THE DATA:
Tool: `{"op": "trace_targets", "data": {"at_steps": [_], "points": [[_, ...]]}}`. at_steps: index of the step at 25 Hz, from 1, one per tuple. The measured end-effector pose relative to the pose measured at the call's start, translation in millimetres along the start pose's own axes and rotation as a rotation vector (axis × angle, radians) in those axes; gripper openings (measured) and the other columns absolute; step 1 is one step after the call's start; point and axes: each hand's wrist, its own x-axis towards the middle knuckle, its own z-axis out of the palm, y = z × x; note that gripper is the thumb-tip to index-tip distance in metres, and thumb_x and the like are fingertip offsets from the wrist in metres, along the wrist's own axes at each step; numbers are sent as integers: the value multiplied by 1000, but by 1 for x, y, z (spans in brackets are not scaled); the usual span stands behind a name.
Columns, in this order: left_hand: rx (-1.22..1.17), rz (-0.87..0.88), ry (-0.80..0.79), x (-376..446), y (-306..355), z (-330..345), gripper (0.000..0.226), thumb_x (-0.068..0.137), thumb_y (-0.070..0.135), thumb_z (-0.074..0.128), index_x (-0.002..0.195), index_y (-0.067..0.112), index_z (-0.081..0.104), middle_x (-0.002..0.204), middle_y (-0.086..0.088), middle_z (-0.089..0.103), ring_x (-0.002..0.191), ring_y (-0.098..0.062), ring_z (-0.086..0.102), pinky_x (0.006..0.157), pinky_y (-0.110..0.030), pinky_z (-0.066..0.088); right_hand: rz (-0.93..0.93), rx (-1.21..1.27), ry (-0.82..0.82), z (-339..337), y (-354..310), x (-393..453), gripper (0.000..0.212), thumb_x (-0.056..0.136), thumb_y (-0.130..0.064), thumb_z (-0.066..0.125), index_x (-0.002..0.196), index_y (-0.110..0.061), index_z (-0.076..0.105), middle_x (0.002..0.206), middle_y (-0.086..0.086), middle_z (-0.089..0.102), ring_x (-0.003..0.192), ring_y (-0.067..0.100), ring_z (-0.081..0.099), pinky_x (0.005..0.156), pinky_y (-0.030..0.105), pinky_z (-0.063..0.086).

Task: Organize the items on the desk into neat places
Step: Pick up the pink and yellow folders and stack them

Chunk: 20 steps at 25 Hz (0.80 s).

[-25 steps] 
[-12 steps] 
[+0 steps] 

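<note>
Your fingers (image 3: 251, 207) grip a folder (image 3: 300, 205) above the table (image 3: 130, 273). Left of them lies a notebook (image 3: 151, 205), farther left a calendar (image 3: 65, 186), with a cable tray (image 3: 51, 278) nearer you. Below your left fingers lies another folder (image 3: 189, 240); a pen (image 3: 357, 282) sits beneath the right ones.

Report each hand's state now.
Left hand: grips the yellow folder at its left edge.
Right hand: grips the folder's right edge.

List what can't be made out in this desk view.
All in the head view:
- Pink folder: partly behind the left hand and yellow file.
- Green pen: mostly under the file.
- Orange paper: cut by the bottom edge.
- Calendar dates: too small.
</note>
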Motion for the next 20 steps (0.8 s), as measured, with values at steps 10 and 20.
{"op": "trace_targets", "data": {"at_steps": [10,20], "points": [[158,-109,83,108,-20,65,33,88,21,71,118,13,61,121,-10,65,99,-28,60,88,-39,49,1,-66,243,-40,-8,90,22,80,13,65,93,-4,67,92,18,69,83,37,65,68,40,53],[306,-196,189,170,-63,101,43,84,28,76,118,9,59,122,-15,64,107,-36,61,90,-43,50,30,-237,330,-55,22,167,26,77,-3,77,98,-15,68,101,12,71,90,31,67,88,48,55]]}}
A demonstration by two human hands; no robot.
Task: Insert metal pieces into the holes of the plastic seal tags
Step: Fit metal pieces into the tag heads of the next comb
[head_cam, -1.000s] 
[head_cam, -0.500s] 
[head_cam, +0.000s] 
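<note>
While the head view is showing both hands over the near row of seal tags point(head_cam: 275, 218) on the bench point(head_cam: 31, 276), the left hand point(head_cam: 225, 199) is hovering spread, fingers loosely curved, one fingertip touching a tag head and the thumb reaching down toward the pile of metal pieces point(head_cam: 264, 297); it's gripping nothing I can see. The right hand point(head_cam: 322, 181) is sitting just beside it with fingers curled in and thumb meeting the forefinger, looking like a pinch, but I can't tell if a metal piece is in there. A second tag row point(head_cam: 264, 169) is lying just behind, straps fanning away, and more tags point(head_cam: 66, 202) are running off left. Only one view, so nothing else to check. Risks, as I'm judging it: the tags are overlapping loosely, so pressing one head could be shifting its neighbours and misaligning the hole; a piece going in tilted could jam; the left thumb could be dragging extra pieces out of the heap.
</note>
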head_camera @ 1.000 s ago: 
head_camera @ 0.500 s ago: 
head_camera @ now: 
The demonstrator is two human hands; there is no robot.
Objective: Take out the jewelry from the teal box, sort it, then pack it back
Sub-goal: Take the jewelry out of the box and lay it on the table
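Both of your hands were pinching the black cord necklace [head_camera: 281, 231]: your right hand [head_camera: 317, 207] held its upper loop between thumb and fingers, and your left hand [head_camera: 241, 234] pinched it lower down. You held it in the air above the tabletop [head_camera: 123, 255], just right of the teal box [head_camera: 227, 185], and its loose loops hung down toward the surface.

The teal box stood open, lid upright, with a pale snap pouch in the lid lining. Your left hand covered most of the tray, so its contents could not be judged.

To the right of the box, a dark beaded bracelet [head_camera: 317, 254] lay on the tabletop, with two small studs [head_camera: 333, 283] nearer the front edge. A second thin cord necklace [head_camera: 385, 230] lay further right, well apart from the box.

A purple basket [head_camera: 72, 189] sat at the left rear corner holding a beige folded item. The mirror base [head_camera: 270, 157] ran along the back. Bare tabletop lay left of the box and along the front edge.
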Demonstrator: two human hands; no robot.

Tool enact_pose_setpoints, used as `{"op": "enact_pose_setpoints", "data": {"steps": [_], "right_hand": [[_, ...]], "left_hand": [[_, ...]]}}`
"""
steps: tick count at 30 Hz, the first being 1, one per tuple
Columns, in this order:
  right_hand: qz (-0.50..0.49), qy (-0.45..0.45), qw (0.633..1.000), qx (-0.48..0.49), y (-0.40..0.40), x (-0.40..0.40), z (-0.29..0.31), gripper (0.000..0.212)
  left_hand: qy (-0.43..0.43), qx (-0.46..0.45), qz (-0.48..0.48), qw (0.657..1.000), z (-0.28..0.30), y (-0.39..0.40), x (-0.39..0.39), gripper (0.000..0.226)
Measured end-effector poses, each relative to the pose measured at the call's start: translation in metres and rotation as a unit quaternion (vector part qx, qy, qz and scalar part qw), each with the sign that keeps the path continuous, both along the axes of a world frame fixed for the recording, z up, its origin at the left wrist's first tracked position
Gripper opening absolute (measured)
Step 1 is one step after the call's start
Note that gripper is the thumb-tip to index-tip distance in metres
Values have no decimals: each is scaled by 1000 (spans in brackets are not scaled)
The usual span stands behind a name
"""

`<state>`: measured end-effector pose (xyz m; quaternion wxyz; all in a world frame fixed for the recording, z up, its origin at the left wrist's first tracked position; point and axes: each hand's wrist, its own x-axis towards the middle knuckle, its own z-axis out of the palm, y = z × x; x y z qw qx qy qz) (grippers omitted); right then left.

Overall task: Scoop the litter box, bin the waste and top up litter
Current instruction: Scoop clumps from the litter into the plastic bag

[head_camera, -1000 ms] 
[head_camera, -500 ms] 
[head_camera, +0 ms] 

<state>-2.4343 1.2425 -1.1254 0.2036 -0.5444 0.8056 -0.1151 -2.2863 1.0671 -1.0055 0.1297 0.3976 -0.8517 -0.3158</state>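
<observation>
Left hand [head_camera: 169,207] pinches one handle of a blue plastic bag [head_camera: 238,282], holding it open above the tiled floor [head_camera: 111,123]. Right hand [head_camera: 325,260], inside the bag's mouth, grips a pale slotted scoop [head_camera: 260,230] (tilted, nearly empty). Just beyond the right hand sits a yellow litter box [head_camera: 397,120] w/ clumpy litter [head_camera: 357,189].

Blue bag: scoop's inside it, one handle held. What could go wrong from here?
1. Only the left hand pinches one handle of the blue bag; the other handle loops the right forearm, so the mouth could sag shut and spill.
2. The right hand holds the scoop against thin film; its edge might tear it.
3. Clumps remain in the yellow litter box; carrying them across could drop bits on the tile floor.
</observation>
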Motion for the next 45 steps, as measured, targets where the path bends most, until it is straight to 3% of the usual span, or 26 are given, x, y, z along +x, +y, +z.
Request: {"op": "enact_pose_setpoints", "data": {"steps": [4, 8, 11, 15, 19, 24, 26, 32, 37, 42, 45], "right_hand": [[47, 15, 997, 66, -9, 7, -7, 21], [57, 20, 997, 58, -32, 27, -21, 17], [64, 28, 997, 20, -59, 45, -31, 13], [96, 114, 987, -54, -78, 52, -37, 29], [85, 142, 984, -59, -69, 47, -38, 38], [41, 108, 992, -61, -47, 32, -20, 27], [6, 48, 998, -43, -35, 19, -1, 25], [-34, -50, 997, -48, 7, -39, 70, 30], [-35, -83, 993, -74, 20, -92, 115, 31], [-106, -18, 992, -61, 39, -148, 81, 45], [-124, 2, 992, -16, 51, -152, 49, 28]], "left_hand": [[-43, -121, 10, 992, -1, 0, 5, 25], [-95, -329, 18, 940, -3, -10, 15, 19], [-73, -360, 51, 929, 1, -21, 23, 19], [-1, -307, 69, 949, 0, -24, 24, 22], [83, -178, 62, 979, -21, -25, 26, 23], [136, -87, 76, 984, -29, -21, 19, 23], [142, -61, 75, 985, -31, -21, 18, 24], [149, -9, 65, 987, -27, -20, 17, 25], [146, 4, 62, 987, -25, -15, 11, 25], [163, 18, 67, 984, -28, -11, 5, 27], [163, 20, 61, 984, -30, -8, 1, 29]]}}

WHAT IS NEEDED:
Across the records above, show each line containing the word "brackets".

ANSWER BOX:
Tool: `{"op": "trace_targets", "data": {"at_steps": [_], "points": [[_, ...]]}}`. at_steps: index of the step at 25 Hz, from 1, one per tuple. The measured end-effector pose relative to the pose measured at the call's start, translation in millimetres along the start pose's own axes and rotation as a rotation vector (axis × angle, radians) in those axes; gripper openings (measured) and the other columns absolute; step 1 is one step after the call's start; point and axes: each hand's wrist, its own x-axis towards the middle knuckle, its own z-axis out of the palm, y = z × x; note that gripper is the thumb-tip to index-tip distance in metres, and thumb_x and the like are fingertip offsets from the wrist in metres, along the wrist's own axes at each step; numbers are sent as integers: the value multiplied by 1000, but by 1 for x, y, z (spans in brackets are not scaled); the usual span stands behind a name.
Values have no decimals: each is scaled by 1000 (spans in brackets are not scaled)

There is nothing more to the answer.